Remembering a brave West Philly soldier
As the commanding officer of two U.S. Army companies that lost 17 men and had 88 wounded in a two-day firefight with the Viet Cong 50 years ago, I would like to remember one of my men and Philadelpia's own, Pfc. Donald Jerry Evans.
Evans, a mortarman, was among the 252 soldiers from Company A, First Battalion, 35th Infantry, and Company B, Second Battalion, 35th Infantry, who defended a small, swampy clearing in the central highlands west of Pleiku, near the Cambodian border, until relieved by the remainder of the First Battalion, 35th Infantry, on May 29, 1966.
The 18-year-old received the Silver Star posthumously, with this description of his heroism: Private First Class Evans continually exposed himself to the intense, hostile fire to provide effective mortar support to the rifle platoons. Although he was seriously wounded in both legs during the ensuing battle, he continued to man his position until he was assured that his comrades had taken cover from the incoming Viet Cong fire. He then waited for medical evacuation and continued to direct and encourage his comrades. Private First Class Evans died three hours later as a result of his wounds."

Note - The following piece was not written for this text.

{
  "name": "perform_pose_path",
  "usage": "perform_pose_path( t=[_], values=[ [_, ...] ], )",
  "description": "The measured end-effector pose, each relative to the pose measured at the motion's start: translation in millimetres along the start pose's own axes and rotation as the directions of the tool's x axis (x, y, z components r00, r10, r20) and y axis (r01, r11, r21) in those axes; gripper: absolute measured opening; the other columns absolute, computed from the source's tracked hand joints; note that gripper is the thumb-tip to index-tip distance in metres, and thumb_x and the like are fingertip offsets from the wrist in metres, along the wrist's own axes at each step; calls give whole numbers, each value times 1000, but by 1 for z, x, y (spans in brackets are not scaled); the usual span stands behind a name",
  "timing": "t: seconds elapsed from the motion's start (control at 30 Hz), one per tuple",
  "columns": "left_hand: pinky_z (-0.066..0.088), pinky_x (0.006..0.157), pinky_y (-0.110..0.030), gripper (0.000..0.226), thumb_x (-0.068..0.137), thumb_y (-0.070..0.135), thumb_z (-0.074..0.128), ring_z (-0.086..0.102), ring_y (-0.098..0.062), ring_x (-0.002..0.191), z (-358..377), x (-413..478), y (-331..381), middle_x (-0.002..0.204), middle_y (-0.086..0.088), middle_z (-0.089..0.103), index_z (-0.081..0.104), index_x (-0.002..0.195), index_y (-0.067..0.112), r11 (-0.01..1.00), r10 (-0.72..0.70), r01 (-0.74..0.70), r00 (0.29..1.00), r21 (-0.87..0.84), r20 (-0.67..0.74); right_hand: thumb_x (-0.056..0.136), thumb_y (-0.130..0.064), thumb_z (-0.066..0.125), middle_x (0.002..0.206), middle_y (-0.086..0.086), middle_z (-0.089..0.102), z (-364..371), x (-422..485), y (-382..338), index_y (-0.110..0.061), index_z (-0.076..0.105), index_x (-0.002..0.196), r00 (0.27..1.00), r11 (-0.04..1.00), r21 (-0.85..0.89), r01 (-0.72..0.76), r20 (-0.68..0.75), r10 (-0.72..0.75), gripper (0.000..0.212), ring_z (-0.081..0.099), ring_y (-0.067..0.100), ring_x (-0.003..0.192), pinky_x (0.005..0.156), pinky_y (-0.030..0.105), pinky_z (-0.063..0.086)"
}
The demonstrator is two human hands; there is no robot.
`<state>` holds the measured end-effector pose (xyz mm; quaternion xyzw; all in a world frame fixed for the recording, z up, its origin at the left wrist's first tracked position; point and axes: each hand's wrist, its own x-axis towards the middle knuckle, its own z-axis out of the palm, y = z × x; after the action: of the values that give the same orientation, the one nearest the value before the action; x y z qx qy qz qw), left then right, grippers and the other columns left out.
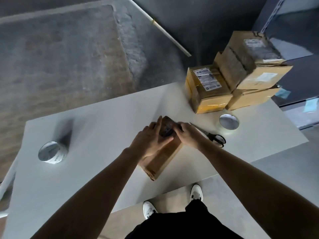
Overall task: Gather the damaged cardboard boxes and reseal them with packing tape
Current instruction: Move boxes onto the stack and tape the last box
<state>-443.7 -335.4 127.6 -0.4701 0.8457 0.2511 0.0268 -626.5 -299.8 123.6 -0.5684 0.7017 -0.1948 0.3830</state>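
A small brown cardboard box [161, 159] lies on the white table [96, 128], straight in front of me. My left hand [150, 141] presses flat on the box's top with its fingers straight, the fingertips touching a dark brown tape roll [167, 129] at the box's far end. My right hand [187, 133] grips that roll from the right, fingers curled around it. The far end of the box is hidden under the hands and the roll.
Black-handled scissors [213, 137] lie just right of my right hand. One shiny tape roll [228, 123] stands behind them, another tape roll [51, 152] at the table's left. A stack of three damaged boxes [241, 75] fills the far right corner. Concrete floor lies beyond.
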Motion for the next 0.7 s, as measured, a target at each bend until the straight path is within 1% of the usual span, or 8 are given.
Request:
perform_pose_path(
  t=[0.1,0.17,0.23,0.27,0.33,0.4,0.57,0.7],
  values=[
    [50,98,-47,80,90,67,48,54,-30,124,0,5,-9,146,-5,47,19,152,26,987,-16,17,1000,-162,6,104,-44,41,93,13,67,0,-6,-4,-5,64,110,1000,999,-45,10,-12,-11,46,65,26,78,60,26,45],
    [53,95,-43,63,92,60,52,58,-24,117,-2,5,-11,136,-2,55,34,142,27,967,15,-15,1000,-254,-4,101,-49,45,98,11,67,1,-10,-6,-9,62,112,1000,998,-58,-8,-18,7,45,65,19,79,61,24,47],
    [54,93,-40,54,95,50,54,61,-21,113,-3,5,-13,132,-1,58,38,140,25,951,37,-37,999,-306,-7,90,-65,54,104,5,67,4,-12,-6,-12,58,114,998,998,-9,-57,-13,57,58,66,17,88,69,27,52],
    [54,93,-38,52,97,43,56,61,-21,112,-5,5,-13,132,-2,57,38,142,24,950,39,-37,999,-310,-2,83,-70,60,109,4,66,5,-12,-7,-12,55,119,998,997,-45,-56,-6,56,69,65,19,95,74,29,53],
    [53,95,-32,50,100,31,55,60,-22,114,-6,6,-15,134,-3,56,36,145,23,958,24,-22,1000,-286,4,72,-75,68,116,5,64,5,-10,-8,-11,49,127,999,990,-135,-51,10,53,86,63,23,102,83,33,55],
    [51,93,-28,44,102,29,50,61,-23,115,-6,6,-14,133,-4,58,38,145,22,958,18,-21,1000,-285,-14,69,-75,70,117,7,63,3,-10,-10,-10,47,128,998,987,-148,-58,18,61,90,62,24,105,86,35,55],
    [48,88,-25,36,106,26,39,61,-22,113,-3,4,-12,132,-4,61,47,141,26,956,-16,-5,998,-294,-68,80,-73,61,115,5,67,-1,-6,-6,-13,53,119,998,991,-130,-39,41,44,72,64,22,102,85,37,55],
    [46,93,-26,38,107,22,36,60,-25,119,-6,2,-7,136,-8,60,48,144,24,940,-79,51,994,-337,-70,96,-59,50,119,11,68,-8,-4,-6,-11,57,121,998,984,-177,27,67,-16,55,66,27,105,75,26,46]
  ],
)
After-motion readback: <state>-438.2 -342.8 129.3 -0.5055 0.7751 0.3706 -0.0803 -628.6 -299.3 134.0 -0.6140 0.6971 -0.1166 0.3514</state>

Evans and the others killed in that battle will be honored Monday at the annual Memorial Day service at Veterans Memorial Park in Franklin, Tenn. Bricks inscribed with name, rank, date, and place of death have been installed in the park, which I helped build.
Evans followed the flag and gave his country his full measure. Those of you who knew him will always remember him as forever young. The few of us who were there and served with the fallen will never forget them.
Philadelphia has every right to be proud of her sons.